1 Introduction

The discovery of neuropeptides (NPs) is due to the groundbreaking progress in physiology, endocrinology, and biochemistry during the last century. NPs are widely distributed in both the peripheral and central nervous system [1]. The functions which NPs mediated cover not only neural activity, but also various aspects of non-neuronal cells, including food uptake, energy consumption, and social behavior [2, 3]. Mature NPs are stored in dense-cored vesicles and controlled release upon a stimulus [4]. It activates a signaling cascade by binding G protein-coupled receptor commonly [5].

In general, short bioactive NPs are generated from a series of cleavages of a larger neuropeptide precursor (NPP) which rely on proteolytic enzymes and maturation events, such as C-terminal amidation, post-translational modifications. Notably, the cleavages mostly occur at basic residues (Gly, Lys, and Arg) motifs that flank the NPs [6, 7]. Meanwhile, signal peptides in N-terminal are important region which control the NP to the secretory pathway [8]. They are cleaved off during the translocation of NP through the endoplasmic reticulum membrane. The common feature of signal peptides is enrichment of hydrophobic residues.

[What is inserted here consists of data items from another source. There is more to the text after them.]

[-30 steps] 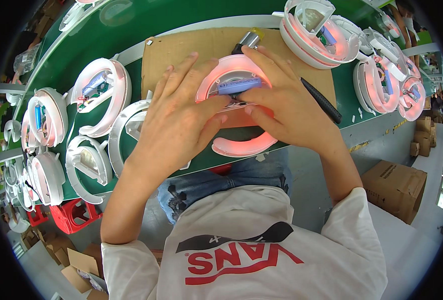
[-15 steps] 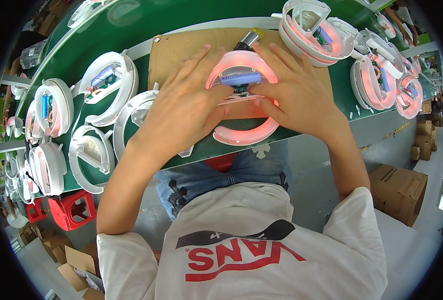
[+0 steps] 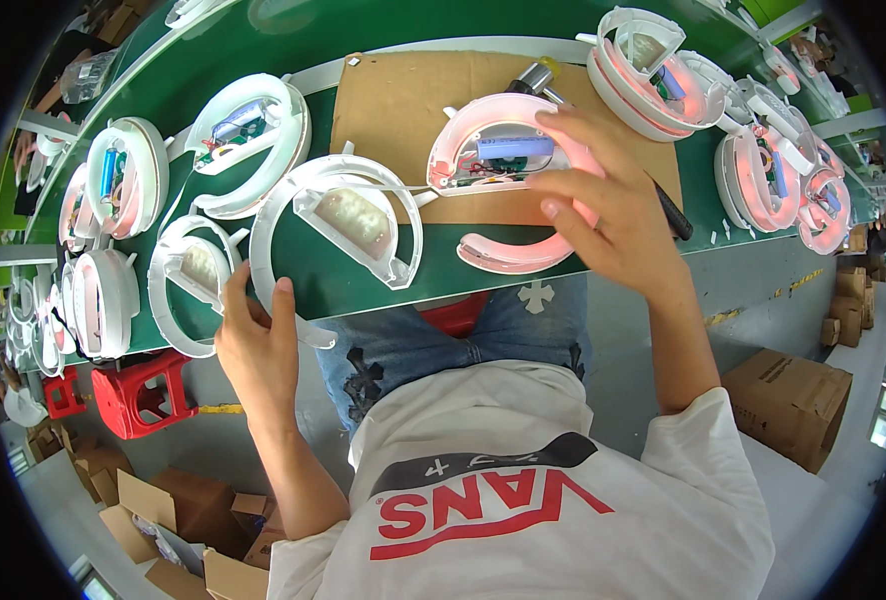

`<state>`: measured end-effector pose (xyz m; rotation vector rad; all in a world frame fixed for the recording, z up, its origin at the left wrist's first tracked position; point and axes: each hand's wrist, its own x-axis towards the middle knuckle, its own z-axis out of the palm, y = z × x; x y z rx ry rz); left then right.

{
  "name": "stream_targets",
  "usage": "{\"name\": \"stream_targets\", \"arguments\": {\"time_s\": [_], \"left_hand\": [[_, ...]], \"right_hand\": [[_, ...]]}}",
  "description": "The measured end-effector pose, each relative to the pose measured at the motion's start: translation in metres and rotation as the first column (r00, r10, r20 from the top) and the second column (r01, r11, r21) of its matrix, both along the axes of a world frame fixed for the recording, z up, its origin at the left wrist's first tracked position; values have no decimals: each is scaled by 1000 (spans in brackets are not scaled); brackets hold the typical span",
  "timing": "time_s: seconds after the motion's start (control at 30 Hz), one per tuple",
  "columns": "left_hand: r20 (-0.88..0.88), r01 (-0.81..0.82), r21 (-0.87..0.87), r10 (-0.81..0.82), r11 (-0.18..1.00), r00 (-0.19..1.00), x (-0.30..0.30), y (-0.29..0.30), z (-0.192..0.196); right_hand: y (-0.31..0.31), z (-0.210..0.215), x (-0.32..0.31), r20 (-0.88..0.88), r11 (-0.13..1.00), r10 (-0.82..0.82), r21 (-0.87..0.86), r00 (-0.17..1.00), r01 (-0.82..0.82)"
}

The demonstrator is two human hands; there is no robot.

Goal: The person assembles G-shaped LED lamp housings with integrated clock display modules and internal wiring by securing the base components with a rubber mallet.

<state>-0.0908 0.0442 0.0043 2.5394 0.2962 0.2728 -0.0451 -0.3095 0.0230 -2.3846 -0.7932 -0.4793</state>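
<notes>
A lit pinkish C-shaped lamp housing (image 3: 508, 254) lies at the table's front edge, partly over a cardboard sheet. Inside its upper part sit a blue battery cell (image 3: 515, 148) and a green circuit board. My right hand (image 3: 608, 195) curls around the housing's right side, fingers on its rim and thumb lower down. To the left is a white ring cover (image 3: 415, 225) with a cloudy half-round panel (image 3: 353, 217); a thin strip runs between it and the lit housing. My left hand (image 3: 260, 345) has its thumb and fingers on either side of the cover's lower left rim.
Several open white housings (image 3: 283, 150) stand along the left of the green table. More lit ones (image 3: 753, 180) crowd the right. A black-handled tool (image 3: 673, 212) lies beside my right hand, partly hidden. Below are a red stool (image 3: 143, 395) and cardboard boxes (image 3: 788, 405).
My left hand has left the battery area and moved down and left to the white ring cover, uncovering it. My right hand has shifted onto the lit housing's right side. The view has shifted slightly.
</notes>
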Motion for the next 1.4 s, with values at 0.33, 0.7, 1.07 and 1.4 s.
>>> {"name": "stream_targets", "arguments": {"time_s": [0.33,0.7,1.07,1.4], "left_hand": [[182,-79,-420,169,904,969,-8,2,5],[776,468,298,-497,832,389,9,-56,73],[631,680,-141,-464,719,622,56,-81,52],[508,755,-387,-560,530,654,90,-112,5]], "right_hand": [[38,26,-17,22,975,86,205,996,-89],[115,167,-9,-866,933,227,324,445,154],[16,91,0,128,-298,817,928,563,222],[9,9,-30,149,-354,733,917,663,184]]}}
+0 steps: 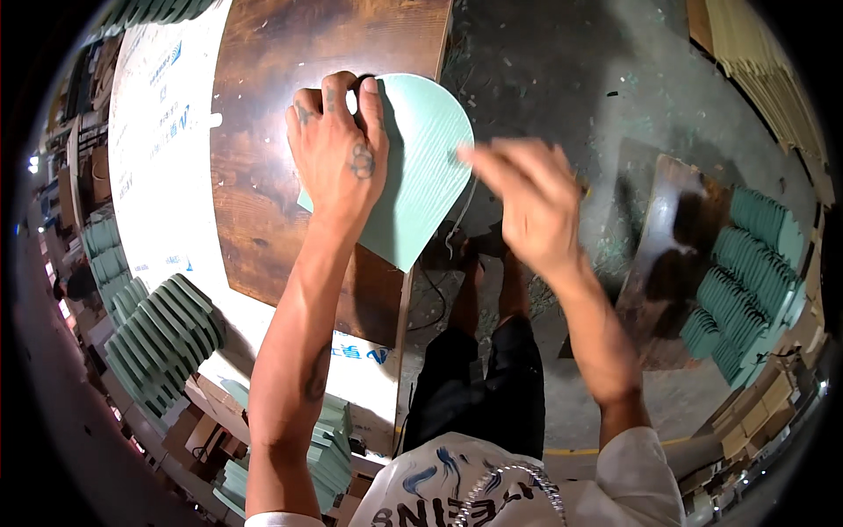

The NP characterization depends on mass spectrometry which can provide high-quality data, but this approach is time-consuming and labor intensive [9,10,11]. As the complete genome sequence of many animals now becomes available, more effective and faster method is required to identify all potential NPs and their precursor. Several bioinformatics methods have been developed to identify NPPs based on sequence conservation traits [12, 13]. For most cases, due to the function of a particular peptide only depends on a short conserved motif, the peptide precursor sequence may show no significant sequence similarity [14]. In this study, we assume that specific monobasic, dibasic, or tribasic amino acid compositions which embody cleavage sites and signal peptides and other motifs will contribute to recognize NPPs. From this hypothesis, we aim to construct a predictor based on sequence compositions to identify NPPs and then provide a web server to make it easier to use.

2 Materials and Methods

2.1 Data Sets

The NPP data set and protein unrelated to NPP (UnNPP) data set were requisite for training the model. The NPP data set was provided by SwissProt [15] and NeuroPedia [16]. We searched SwissProt with the “keyword” term “Neuropeptide (KW-0527)” but not “Receptor [KW-0675]” and collected all the results. We also downloaded all 270 human neuropeptide sequences from the NeuroPedia database. Then, the data from the two sources were merged into one data set. Those proteins whose sequence status is fragment were removed, due to they could be mature neuropeptide greatly.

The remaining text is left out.